In the culinary world, it’s especially important to keep pushing yourself to learn — from your staff, from other chefs, and from the wealth of food writing that’s available. We’ve compiled a culinary reading list to keep your skills honed and your inspiration fresh, from memoirs to manuals and a few cookbooks for good measure.
1. “Salt, Fat, Acid, Heat,” Samin Nosrat
as the “next great cooking teacher” by Alice Waters, Nosrat’s approachable, instructional style is an excellent way to connect or reconnect with the basics of cooking. “Salt, Fat, Acid, Heat” provides a user-friendly guide to mastering the four elements that make food great. This is one you want to keep on a nearby shelf for reference.
2. “Consider the Oyster,” M.F.K. Fisher
Jonathan Swift once wrote, “He was a bold man that first ate an oyster,” and now those briny bivalves are a mainstay on menus from dives to fine dining. Fisher’s poetic, evocative writing style reminds us why we fell in love with food — specifically the oyster — in the first place. Do a deep dive into the world of the oyster and take the time to appreciate a singular ingredient in all its beauty.
3. “Hot Box: Inside Catering, the Food World’s Riskiest Business,” The Lee Brothers
The world of catering is complex, fascinating, and at times downright baffling. Matt and Ted Lee have done exhaustive research into its origins and trajectory, from New York supper clubs to multimillion-dollar enterprises. If you’ve ever flipped the lid on a dozen Sternos and prayed for the best despite extraordinary circumstances, this book will bring those memories flooding back.

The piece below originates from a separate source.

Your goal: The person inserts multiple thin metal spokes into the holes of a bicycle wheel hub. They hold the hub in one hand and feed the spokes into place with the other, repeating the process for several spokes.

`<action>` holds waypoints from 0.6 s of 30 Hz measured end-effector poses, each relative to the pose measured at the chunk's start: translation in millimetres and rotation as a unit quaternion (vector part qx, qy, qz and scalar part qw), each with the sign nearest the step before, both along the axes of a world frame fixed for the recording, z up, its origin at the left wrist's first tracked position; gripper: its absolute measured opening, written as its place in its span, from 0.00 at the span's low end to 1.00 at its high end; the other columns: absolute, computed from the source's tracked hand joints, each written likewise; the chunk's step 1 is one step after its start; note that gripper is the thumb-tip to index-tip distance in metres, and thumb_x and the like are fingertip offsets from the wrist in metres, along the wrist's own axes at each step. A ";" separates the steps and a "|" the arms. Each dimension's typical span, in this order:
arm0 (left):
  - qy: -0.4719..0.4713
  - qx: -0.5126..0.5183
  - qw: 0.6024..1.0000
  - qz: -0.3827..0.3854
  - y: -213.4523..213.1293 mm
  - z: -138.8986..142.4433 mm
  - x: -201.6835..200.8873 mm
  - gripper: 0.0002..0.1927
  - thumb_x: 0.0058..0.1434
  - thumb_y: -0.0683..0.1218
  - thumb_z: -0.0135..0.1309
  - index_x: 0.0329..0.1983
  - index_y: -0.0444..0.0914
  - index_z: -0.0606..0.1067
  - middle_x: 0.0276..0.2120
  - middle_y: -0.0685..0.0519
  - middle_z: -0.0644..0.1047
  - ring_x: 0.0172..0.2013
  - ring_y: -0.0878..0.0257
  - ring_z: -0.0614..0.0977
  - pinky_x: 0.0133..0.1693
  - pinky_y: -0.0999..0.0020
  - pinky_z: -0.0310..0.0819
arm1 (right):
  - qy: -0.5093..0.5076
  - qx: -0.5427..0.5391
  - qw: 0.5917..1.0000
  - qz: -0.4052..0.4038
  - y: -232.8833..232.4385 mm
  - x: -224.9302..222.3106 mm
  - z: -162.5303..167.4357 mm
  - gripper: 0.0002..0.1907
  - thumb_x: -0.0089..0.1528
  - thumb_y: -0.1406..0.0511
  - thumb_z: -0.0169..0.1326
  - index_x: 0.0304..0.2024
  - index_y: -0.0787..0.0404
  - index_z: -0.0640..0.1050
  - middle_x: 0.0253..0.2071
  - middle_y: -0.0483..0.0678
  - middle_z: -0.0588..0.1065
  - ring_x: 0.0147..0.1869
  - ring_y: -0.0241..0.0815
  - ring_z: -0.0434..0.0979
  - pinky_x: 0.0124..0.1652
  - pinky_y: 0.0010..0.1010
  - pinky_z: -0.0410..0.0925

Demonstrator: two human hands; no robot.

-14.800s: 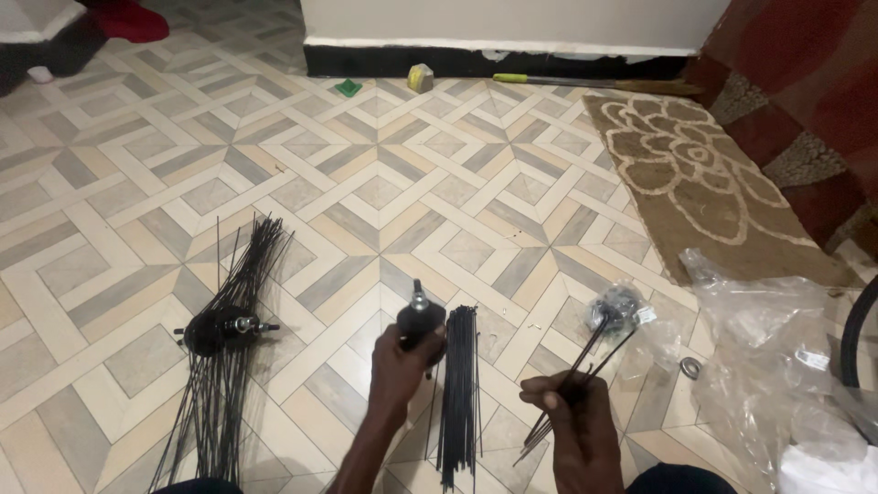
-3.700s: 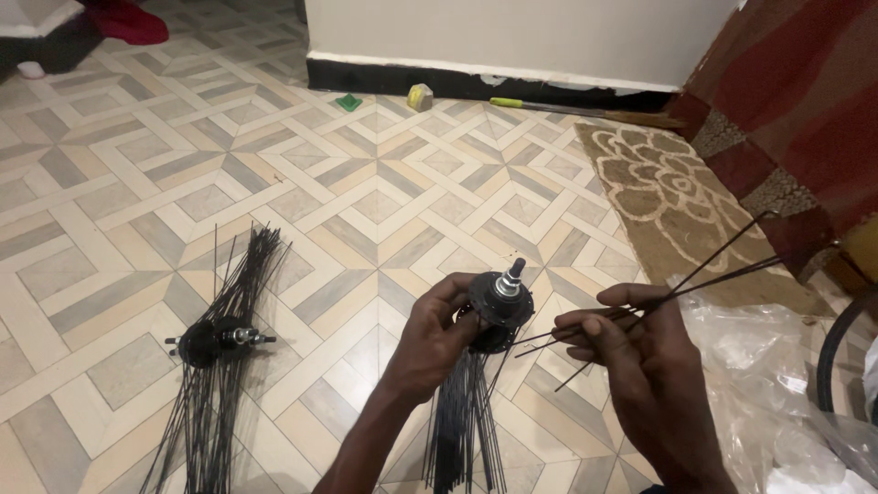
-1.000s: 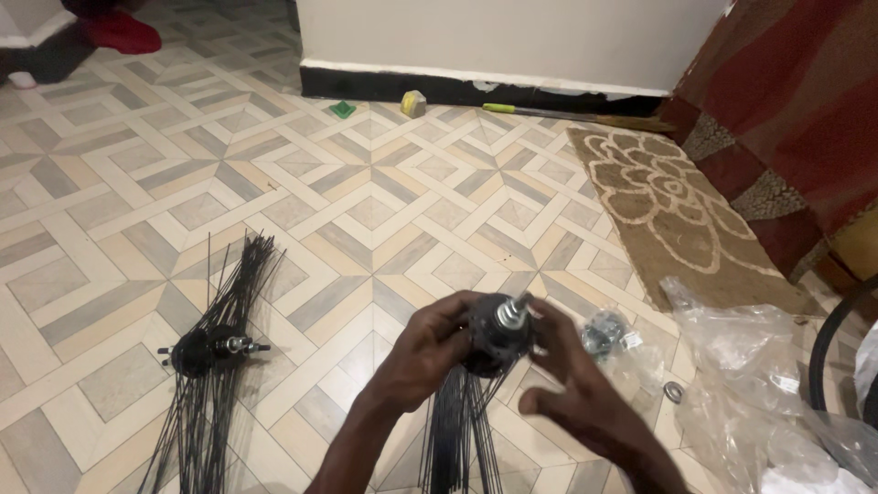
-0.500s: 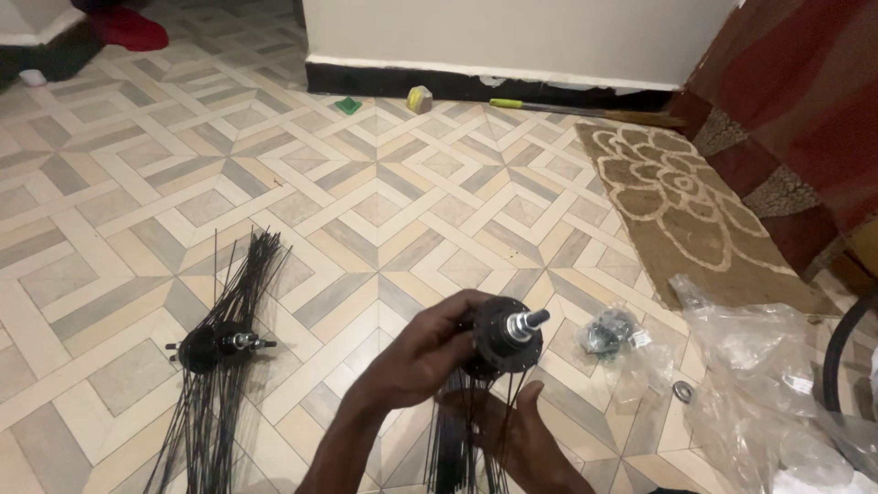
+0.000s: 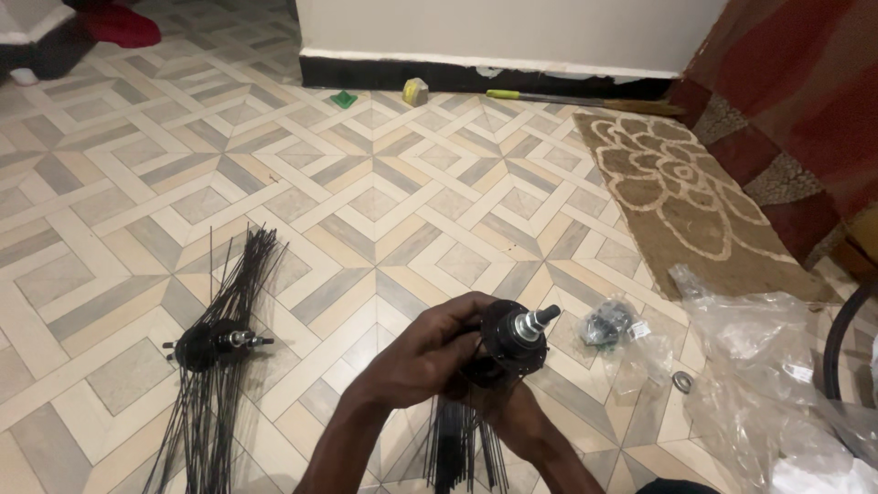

4. “Sous Chef,” Michael Gibney
For anyone who’s worked in professional kitchens, Gibney’s “Sous Chef” will be immediately, if somewhat painfully, relatable and real. In this fast-paced essay from the trenches, Gibney covers 24 hours in the life of a fine-dining sous chef, but the reach goes far beyond those 24 hours — to the very heart of why we cook.
5. “Math for the Professional Kitchen,” The Culinary Institute of America
Ok, stick with me here. This one might not be a page turner, but it’s an essential reference for something that’s as important to a chef as fresh ingredients — math. Keep this one on your desk in the office and brush up on the big concepts every time you rewrite the menu or scale a recipe.
6. “The Cheese Chronicles: A Journey Through the Making and Selling of Cheese in America, From Field to Farm to Table,” Liz Thorpe
The story of how cheese gets made is an essential one to understand if you are in the culinary world, not just because it can help you create a better cheese plate but because it is a story of the land, the soil, the animals, and the people who are all part of the greater food system. Thorpe takes the reader on a journey from milk to curd, from farms to factories to the tables of four-star restaurants on a grand quest for American cheese.
7. “Hungry,” Jeff Gordinier
Esquire’s Gordinier follows one of the world’s best contemporary chefs, René Redzepi of Noma, and the result is one of the most thoughtful, honest reflections on what greatness really means and what it takes. This is one to turn to when motivation is running low.
8. “The Taste of Country Cooking,” Edna Lewis
If you don’t already own a dog-eared, food-stained copy of this classic cookbook, do yourself a favor and pick up a copy right now. Lewis’ 1976 cookbook taught a generation of cooks a thoughtful, seasonal approach, informed by her upbringing in Freetown, Virginia. It’s a transporting narrative cookbook and a great reminder to appreciate what grows when it grows and not a moment before.
9. “Wine Folly: Magnum Edition: The Master Guide,” Madeline Puckette and Justin Hammack
Take your wine knowledge to the next level with Wine Folly, another tome to keep within arm’s reach. Puckette and Hammack cover everything from the grapes themselves to practical food pairings. The text is well-organized (color-coded!) and useful for readers with a range of knowledge on the subject. No matter how savvy you are, this will help you understand and communicate about wine with more confidence.
10. “Burn the Place: A Memoir,” Iliana Regan
Stirring, sincere writing from the chef/owner of the Michelin-starred Elizabeth in Chicago, “Burn the Place” is the story of a woman who, for many years, felt disconnected from the world around her. It’s a cozy, poignant reflection on her life and the journey she took to become a well-respected forager and chef.